Try it
From the first line of the data below through the line bearing "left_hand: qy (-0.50", reproduce each line exactly; do not include pictures.
-- Record extracts follows --
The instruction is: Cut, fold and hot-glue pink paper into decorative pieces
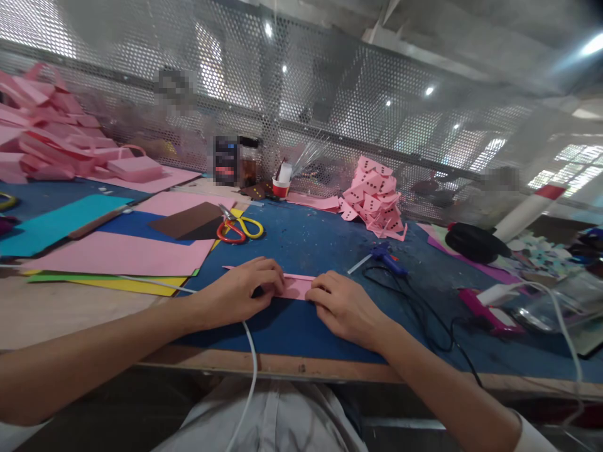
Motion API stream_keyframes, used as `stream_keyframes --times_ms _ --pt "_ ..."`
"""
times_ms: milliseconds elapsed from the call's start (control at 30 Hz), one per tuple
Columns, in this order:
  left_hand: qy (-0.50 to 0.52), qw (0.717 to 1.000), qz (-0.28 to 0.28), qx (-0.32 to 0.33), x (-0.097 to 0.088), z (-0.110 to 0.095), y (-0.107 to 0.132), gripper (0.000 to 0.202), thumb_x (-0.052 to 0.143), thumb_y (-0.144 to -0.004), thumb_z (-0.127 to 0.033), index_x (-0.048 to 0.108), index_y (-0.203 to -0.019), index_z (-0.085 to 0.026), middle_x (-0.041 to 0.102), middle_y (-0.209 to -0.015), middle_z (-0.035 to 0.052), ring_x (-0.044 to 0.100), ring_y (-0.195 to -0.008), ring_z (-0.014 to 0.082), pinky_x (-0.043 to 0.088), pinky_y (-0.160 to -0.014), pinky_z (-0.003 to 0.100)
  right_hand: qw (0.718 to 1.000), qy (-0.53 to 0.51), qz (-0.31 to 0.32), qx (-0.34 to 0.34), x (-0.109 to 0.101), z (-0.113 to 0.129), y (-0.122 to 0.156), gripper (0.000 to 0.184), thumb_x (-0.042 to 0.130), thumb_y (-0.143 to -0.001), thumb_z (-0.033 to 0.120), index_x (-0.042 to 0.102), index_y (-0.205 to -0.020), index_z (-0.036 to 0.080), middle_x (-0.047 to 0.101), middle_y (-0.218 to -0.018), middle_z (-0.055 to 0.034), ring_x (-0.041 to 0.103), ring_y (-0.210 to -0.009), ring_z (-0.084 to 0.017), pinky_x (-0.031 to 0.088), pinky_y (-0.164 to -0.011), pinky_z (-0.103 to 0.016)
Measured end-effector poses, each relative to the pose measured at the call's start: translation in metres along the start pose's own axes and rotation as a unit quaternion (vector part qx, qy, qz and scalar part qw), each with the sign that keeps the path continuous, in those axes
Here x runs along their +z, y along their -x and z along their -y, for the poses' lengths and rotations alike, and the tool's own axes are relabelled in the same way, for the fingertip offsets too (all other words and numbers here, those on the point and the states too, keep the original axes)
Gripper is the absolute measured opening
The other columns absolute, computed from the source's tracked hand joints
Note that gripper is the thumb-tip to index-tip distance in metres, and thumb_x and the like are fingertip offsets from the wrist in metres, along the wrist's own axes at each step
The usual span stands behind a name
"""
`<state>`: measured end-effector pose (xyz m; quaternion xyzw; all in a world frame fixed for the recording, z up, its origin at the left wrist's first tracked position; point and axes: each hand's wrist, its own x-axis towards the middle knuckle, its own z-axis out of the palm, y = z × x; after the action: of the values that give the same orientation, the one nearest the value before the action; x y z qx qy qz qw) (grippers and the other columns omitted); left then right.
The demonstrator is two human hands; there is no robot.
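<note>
A narrow pink strip [298,287], paper or thin foam, lies flat on the blue work surface in front of me. My left hand [257,285] has its fingers curled down on the strip's left part, and a pointed pink end pokes out beyond the knuckles. On the strip's right end press the bent fingers of my right hand [336,301]. What the fingertips do underneath is partly hidden. A pair of scissors [239,227] with one red and one yellow handle rests beyond my left hand. Past my right hand lies a blue glue gun [389,258].
Coloured sheets [127,251] are stacked at left, below a big heap of pink pieces [51,135]. Dotted pink pieces [372,196] are piled at the back. A white cable [252,351] hangs over the table edge. The glue gun's black cord [424,326] and a magenta power strip [490,312] are at right.
</note>
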<state>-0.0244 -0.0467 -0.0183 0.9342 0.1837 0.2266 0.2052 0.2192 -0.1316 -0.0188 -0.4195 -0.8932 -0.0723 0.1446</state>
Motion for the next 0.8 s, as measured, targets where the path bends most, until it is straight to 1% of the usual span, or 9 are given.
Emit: stream_keyframes --times_ms 133,233,333,400,500,600,633,700,800 --pt "-0.007 0.999 -0.051 -0.010 0.003 0.004 0.000 0.019 0.051 -0.086 -0.014 0.064 -0.099 -0.021 0.060 -0.107 0.0057 0.055 -0.103 0.0184 0.044 -0.093 0.032 1.000 -0.012 -0.019 0.009 0.002 0.001 0.001 0.018 0.049 -0.088 0.008 0.059 -0.099 0.018 0.061 -0.097 -0.0080 0.053 -0.092 -0.020 0.046 -0.082 -0.035" --pt "-0.032 0.996 -0.077 -0.018 0.003 0.006 -0.001 0.017 0.051 -0.088 -0.018 0.064 -0.099 -0.021 0.060 -0.105 0.0061 0.054 -0.102 0.0201 0.044 -0.091 0.033 0.998 -0.009 -0.058 0.029 -0.001 0.002 0.001 0.020 0.047 -0.089 0.008 0.059 -0.101 0.018 0.062 -0.100 -0.0090 0.055 -0.093 -0.021 0.046 -0.082 -0.037" --pt "-0.066 0.994 -0.084 -0.028 0.003 0.008 -0.002 0.021 0.051 -0.088 -0.016 0.064 -0.104 -0.021 0.061 -0.104 0.0067 0.054 -0.101 0.0217 0.044 -0.090 0.035 0.994 -0.008 -0.091 0.051 -0.011 0.004 -0.008 0.020 0.046 -0.091 0.010 0.059 -0.103 0.019 0.063 -0.099 -0.0090 0.056 -0.094 -0.022 0.046 -0.083 -0.038" --pt "-0.075 0.994 -0.076 -0.032 0.003 0.009 -0.002 0.022 0.052 -0.088 -0.016 0.064 -0.106 -0.021 0.061 -0.104 0.0068 0.055 -0.099 0.0218 0.044 -0.088 0.035 0.993 -0.019 -0.102 0.060 -0.021 0.005 -0.024 0.018 0.047 -0.093 0.013 0.059 -0.103 0.020 0.064 -0.097 -0.0081 0.057 -0.094 -0.022 0.045 -0.084 -0.038" --pt "-0.080 0.994 -0.065 -0.028 0.006 0.011 -0.002 0.021 0.051 -0.089 -0.018 0.066 -0.104 -0.021 0.062 -0.100 0.0064 0.056 -0.095 0.0214 0.044 -0.086 0.034 0.991 -0.043 -0.107 0.062 -0.032 0.007 -0.066 0.015 0.047 -0.094 0.017 0.059 -0.102 0.020 0.065 -0.097 -0.0064 0.058 -0.094 -0.019 0.045 -0.084 -0.033" --pt "-0.084 0.993 -0.077 -0.022 0.009 0.013 -0.003 0.020 0.050 -0.091 -0.021 0.068 -0.100 -0.021 0.064 -0.097 0.0059 0.056 -0.098 0.0223 0.043 -0.088 0.035 0.995 -0.055 -0.063 0.059 -0.029 0.008 -0.121 0.015 0.048 -0.093 0.021 0.061 -0.101 0.019 0.066 -0.101 -0.0054 0.060 -0.092 -0.017 0.045 -0.081 -0.029" --pt "-0.082 0.993 -0.080 -0.017 0.010 0.014 -0.003 0.020 0.050 -0.091 -0.020 0.068 -0.099 -0.021 0.065 -0.097 0.0059 0.056 -0.099 0.0223 0.043 -0.090 0.036 0.996 -0.051 -0.035 0.064 -0.025 0.008 -0.141 0.017 0.047 -0.094 0.024 0.061 -0.102 0.019 0.067 -0.102 -0.0058 0.061 -0.093 -0.017 0.045 -0.081 -0.028" --pt "-0.079 0.993 -0.082 -0.012 0.011 0.015 -0.003 0.020 0.048 -0.092 -0.021 0.068 -0.098 -0.020 0.066 -0.096 0.0062 0.057 -0.098 0.0216 0.043 -0.090 0.035 0.993 -0.030 0.048 0.099 -0.010 0.007 -0.178 0.022 0.046 -0.095 0.029 0.061 -0.107 0.019 0.067 -0.109 -0.0073 0.061 -0.097 -0.018 0.045 -0.082 -0.028" --pt "-0.088 0.993 -0.082 -0.012 0.012 0.016 -0.003 0.021 0.048 -0.093 -0.023 0.069 -0.097 -0.019 0.064 -0.093 0.0071 0.057 -0.093 0.0213 0.044 -0.085 0.034 0.986 -0.013 0.099 0.132 0.017 0.001 -0.224 0.030 0.051 -0.090 0.039 0.065 -0.102 0.016 0.070 -0.105 -0.0125 0.064 -0.094 -0.024 0.047 -0.079 -0.032"
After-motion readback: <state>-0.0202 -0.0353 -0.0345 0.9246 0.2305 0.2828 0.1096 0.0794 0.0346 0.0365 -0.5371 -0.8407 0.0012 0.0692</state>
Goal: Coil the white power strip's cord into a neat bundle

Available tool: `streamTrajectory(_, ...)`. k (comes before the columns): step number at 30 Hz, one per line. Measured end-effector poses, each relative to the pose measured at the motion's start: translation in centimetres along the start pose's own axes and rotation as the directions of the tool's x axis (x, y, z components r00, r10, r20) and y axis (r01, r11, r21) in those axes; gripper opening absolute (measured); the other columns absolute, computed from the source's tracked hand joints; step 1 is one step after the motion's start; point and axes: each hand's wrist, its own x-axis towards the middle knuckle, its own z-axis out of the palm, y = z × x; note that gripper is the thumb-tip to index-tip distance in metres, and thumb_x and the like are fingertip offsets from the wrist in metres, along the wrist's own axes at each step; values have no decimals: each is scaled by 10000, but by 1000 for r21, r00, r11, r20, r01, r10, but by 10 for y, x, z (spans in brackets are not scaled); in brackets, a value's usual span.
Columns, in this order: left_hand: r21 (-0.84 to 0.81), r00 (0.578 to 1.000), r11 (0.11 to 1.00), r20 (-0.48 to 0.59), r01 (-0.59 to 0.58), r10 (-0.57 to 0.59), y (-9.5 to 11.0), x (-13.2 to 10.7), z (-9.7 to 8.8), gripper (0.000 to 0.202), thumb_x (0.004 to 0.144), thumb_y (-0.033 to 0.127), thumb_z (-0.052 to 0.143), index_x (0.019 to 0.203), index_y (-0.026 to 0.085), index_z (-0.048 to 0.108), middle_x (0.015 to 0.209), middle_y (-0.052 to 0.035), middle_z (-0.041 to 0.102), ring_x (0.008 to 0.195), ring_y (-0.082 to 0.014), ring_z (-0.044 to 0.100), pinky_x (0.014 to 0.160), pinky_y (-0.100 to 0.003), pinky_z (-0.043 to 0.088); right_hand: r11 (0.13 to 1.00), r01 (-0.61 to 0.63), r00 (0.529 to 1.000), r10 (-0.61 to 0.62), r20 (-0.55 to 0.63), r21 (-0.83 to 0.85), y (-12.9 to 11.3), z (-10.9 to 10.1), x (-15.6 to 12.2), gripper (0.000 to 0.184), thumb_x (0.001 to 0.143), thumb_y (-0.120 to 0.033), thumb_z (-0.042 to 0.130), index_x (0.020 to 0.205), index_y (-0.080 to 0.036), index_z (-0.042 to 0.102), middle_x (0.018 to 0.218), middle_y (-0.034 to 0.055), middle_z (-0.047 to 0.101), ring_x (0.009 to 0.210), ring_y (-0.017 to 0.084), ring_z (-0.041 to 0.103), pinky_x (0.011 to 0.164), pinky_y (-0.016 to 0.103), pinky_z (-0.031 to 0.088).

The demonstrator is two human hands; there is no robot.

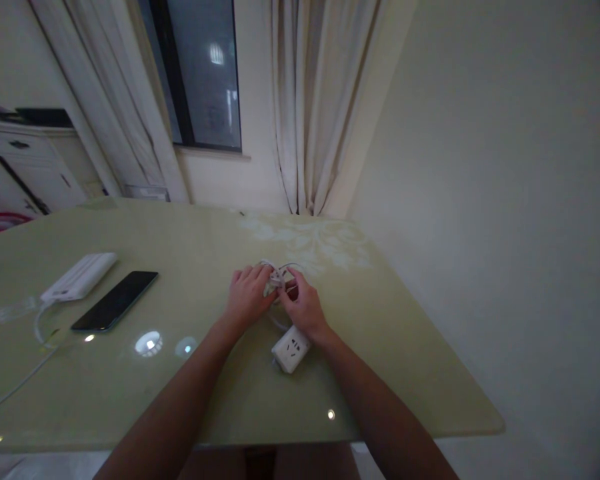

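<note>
Both hands meet over the table around a bundled white power cord (279, 277). My left hand (249, 293) is closed on the left side of the coils, fingers curled over them. From the right, my right hand (303, 305) pinches the same cord with thumb and fingers. Just below the right hand lies a white power strip (291, 349), its socket face up and its far end hidden by the hand and wrist. A length of cord runs from the bundle down toward the strip. The fingertips are partly hidden among the loops.
A pale green glossy table (380, 373) bears everything. On its left are a white power bank (83, 277) with a white cable (17, 387) and a black phone (117, 301). A wall (505, 233) borders the right edge; curtains (315, 100) hang behind.
</note>
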Motion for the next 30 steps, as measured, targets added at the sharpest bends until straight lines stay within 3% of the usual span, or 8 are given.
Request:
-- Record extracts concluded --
Exercise output
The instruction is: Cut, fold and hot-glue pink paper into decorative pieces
Motion API stream_keyframes, used as `stream_keyframes --times_ms _ --pt "_ ..."`
"""
times_ms: milliseconds elapsed from the call's start (control at 30 Hz), one per tuple
Columns, in this order:
  left_hand: qy (-0.50 to 0.52), qw (0.717 to 1.000), qz (-0.28 to 0.28), qx (-0.32 to 0.33), x (-0.097 to 0.088), z (-0.110 to 0.095), y (-0.107 to 0.132), gripper (0.000 to 0.202), thumb_x (-0.052 to 0.143), thumb_y (-0.144 to -0.004), thumb_z (-0.127 to 0.033), index_x (-0.048 to 0.108), index_y (-0.203 to -0.019), index_z (-0.085 to 0.026), middle_x (-0.041 to 0.102), middle_y (-0.209 to -0.015), middle_z (-0.035 to 0.052), ring_x (-0.044 to 0.100), ring_y (-0.195 to -0.008), ring_z (-0.014 to 0.082), pinky_x (-0.043 to 0.088), pinky_y (-0.160 to -0.014), pinky_z (-0.003 to 0.100)

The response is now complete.